Aug 10, 2021 Deixe um recado

Marigold é uma erva de 1 ano de idade pertencente a marigold na família composta, também conhecida como hibisco fedorento, wormwood, lâmpada de longevidade, etc. é colhida no verão e outono. Seu caule é forte e vertical, sua margem de folha tem glândulas, libera cheiro peculiar, e sua cabeça é solitária, amarela a laranja. Marigold é nativa do México, com menos doenças e pragas de insetos e forte viabilidade. Marigold pode ser usada como a principal fonte vegetal para extração de luteína, e o corpo humano pode obter luteína através da ingestão de alimentos, o que pode evitar a degeneração macular senil. A luteína também pode prevenir uma variedade de doenças crônicas e tem as funções de anticânce, anti-doenças cardiovasculares e melhorar a imunidade corporal.

Marigold

Atividade fisiológica de luteína em Marigold

Atividade antioxidante

A flor de marigold é a principal matéria-prima para a extração de luteína.

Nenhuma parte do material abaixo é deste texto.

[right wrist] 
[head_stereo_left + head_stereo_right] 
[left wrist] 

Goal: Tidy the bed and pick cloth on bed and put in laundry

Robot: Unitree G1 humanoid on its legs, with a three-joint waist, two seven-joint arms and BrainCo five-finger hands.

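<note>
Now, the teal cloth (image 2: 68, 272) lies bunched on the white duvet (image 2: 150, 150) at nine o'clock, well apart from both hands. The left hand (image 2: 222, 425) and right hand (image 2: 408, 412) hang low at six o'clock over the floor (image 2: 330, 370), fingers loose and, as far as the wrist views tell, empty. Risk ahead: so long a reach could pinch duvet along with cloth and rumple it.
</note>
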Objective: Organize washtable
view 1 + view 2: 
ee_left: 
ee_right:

Como uma espécie de tetraterpenóides, a luteína contém ricas ligações duplas conjugadas, tem forte capacidade de catarver radicais livres, e pode efetivamente evitar o dano de radicais livres de oxigênio às células. Alguns estudiosos estudaram e analisaram os efeitos de limpeza da luteína de marigold no peróxido, ânion de superóxido, radical hidroxis e radical lipídico pelo método de chemiluminescência. Os resultados mostraram que a luteína teve um forte efeito de limpeza sobre os radicais livres acima. A atividade antioxidante sinérgica da luteína eZeaxantinafoi estudado utilizando-se dois métodos à base de antioxidantes in vitro e antioxidantes in vivo à base de etanol modelo de dano oxidativo em camundongos. Os resultados mostraram que o efeito antioxidante sinérgico foi melhor quando a razão de luteína com zeaxantina foi de 1:2. No estudo da luteína e do cérebro ω- Na relação entre a oxidação do ácido graxo poli-insaturado (PUFA), verificou-se que a luteína mitocondrial estava negativamente correlacionada com os produtos de oxidação do ácido docosatetraenic (DHA). O acúmulo de luteína subcelular e sua relação com a oxidação de DHA no cérebro primata foram estudados, sugerindo que a luteína pode estar relacionada à função antioxidante no cérebro.